La tempête Xynthia qui s’est abattue sur les côtes vendéennes et charentaises a été marquée par l’envahissement par la mer de nombreuses zones cotières : la conjonction instantanée de 3 phénomènes : la marée haute, la tempête et la rivière en arrière des côtes dont le niveau élevé ne put absorber le trop plein d’eau.
Aujourd’hui, l’île de Ré, par exemple, est coupée en trois.

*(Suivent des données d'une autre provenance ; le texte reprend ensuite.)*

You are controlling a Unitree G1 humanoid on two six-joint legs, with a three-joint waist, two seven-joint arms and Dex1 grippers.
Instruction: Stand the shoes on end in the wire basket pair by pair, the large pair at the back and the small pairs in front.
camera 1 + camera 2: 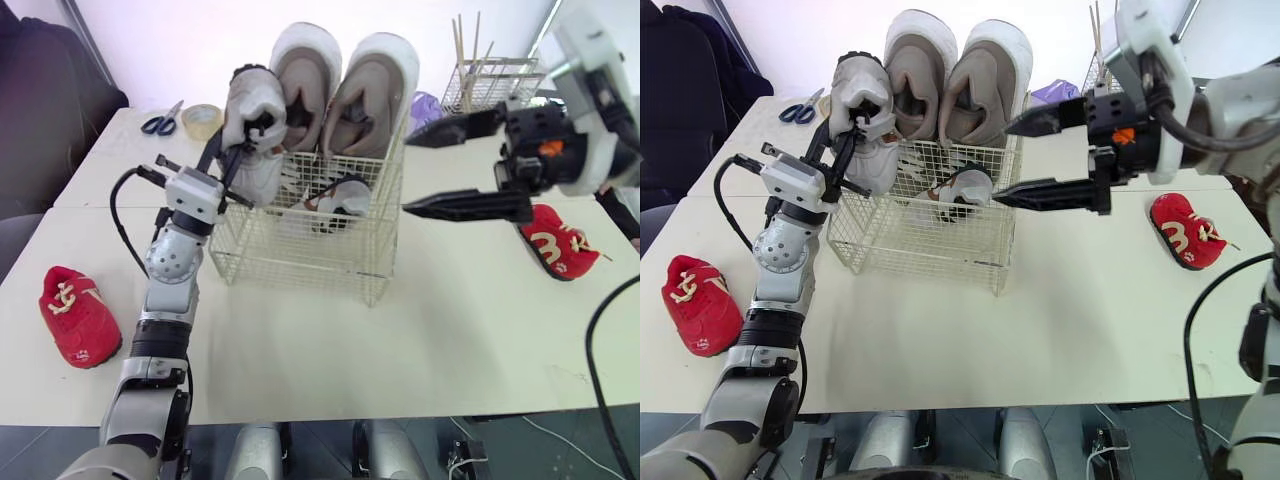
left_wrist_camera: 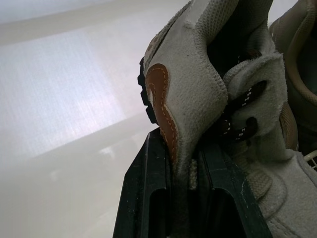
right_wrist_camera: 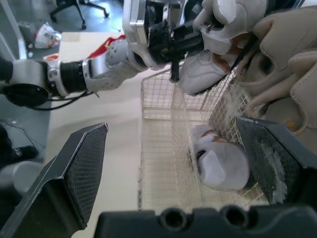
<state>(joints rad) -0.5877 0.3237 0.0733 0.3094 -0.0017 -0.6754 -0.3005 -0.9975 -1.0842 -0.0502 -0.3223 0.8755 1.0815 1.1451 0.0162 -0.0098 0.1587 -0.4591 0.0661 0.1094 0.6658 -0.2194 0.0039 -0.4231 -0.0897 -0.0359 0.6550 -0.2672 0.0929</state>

Ces images rappellent les témoignages suite à l’ouragan Kathrina en Louisane ou alors à ceux des habitants de Maldives ou de Tuvalu. Dire aujourd’hui comme Météo France que “la tempête n’est pas liée au réchauffement climatique” est au minimum hasardeux, au pire peu rigoureux. Dire l’inverse l’est tout autant. Le fait que nombre de voix s’élèvent pour dire que ça n’a rien à voir montre que le changement climatique est désormais invoqué pour chaque événement météorologique.
Une des conséquences du changement climatique est la hausse du niveau des mers, à la fois par dilatation de l’eau sous l’effet d’une élévation des températures et par la fonte des glaciers continentaux ou calottes polaires : http://www.manicore.com/documentation/serre/ocean.html
Une élévation de quelques centimètres de la mer n’a en effet pas les conséquences que l’on imagine en se rappelant ses dernières vacances à la mer : reculer de quelques mètres sa serviette de bain et le tour est joué. Bien au contraire, la mer risque de rentrer plus souvent dans les terres suite aux tempêtes. Et plus brutalement.
Le phénomène Xynthia rentre tout à fait dans le schéma des risques liés à la hausse du niveau des mers : ce n’est pas la tempête en elle-même qui est due au changement climatique (il y a toujours eu des tempêtes et il y en aura toujours et leur nombre ne semble pas augmenter depuis des années) en revanche ses conséquences se trouvent amplifiée par le réchauffement.
C’est à peu près tout ce qu’on peut dire : des zones entières en France sont placées au niveau de la mer. Elles ont déjà été inondées par le passé et le seront dans le futur, avec un risque augmentant exponentiellement avec la hausse du niveau des mers. L’urbanisation méthodique des côtes et la disparition de terres agricoles pouvant faire rétention d’eau sont des facteurs aggravants bien plus importants.
Alors que faire ? Ségolène Royal veut construire des digues toujours plus hautes et solides. On peut aussi s’inspirer de ce que font les néerlandais, qui ont appris à maîtriser la mer. C’est possible. Philippe de Villiers souhaite lui s’éloigner des côtes pour urbaniser. Ce dernier point de vue me semble beaucoup plus adapté. Il n’y a pas de honte à choisir de reculer aux endroits stratégiques.
Ensuite, c’est à chaque acteur de réfléchir : le prix sera une variable importante. Il est probable que les assurances soient plus rigoureuses et augmentent les primes en zones côtières, il est aussi possible que les prix immobiliers dans ces zones là diminuent car il faudra bien financer les travaux d’endiguement et ce seront les habitants de ces zones qui le feront. De plus, les investisseurs seront moins enclins à acheter “les pieds dans l’eau”, car cela peut malheureusement tourner au cauchemar.
Mises à part ces conditions bassement matérielles, l’aspect humain est essentiel. Il faut informer les populations du côté dangereux de leur habitat pour leur faire intégrer qu’il faudra soit passer à la caisse soit reculer. Et ça, c’est le plus difficile. Et ça, ça peut causer de nouveaux drames humains dans le futur.
Tout au moins, le débat est lancé et espérons que Xynthia permette de réagir de façon adéquate. Que la France perde des kilomètres carrés est moins grave que de perdre des habitants dans des conditions aussi effroyables.